__ABOUT THIS EXERCISE__: This exercise calls for every line of the data below with the string "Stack" in it.

__DATA BLOCK__:
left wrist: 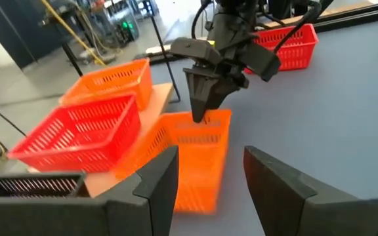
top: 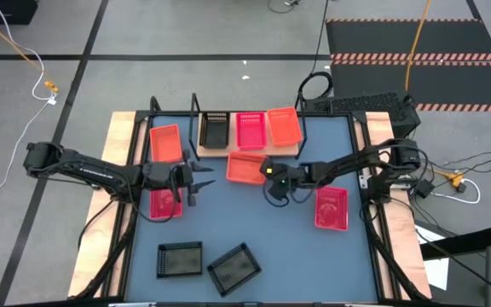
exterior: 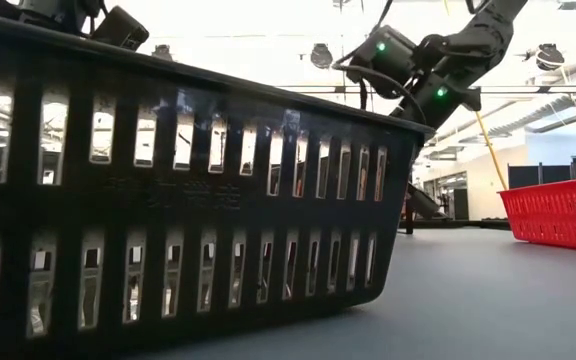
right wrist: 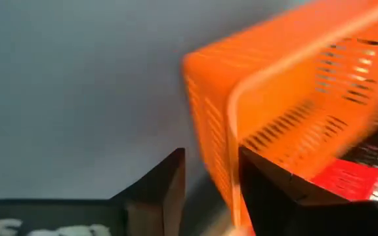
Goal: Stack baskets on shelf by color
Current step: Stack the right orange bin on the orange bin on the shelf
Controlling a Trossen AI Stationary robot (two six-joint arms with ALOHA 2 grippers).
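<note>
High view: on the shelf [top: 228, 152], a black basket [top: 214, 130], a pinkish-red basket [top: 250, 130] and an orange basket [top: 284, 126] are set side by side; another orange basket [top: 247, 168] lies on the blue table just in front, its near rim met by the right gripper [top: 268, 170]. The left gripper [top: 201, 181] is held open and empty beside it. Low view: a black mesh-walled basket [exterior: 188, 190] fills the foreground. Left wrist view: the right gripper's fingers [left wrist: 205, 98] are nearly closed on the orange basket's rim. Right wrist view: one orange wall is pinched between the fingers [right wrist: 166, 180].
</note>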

__TASK RESPONSE__:
Goal: Stack baskets on shelf by color
Current step: Stack the right orange bin on the orange bin on the shelf

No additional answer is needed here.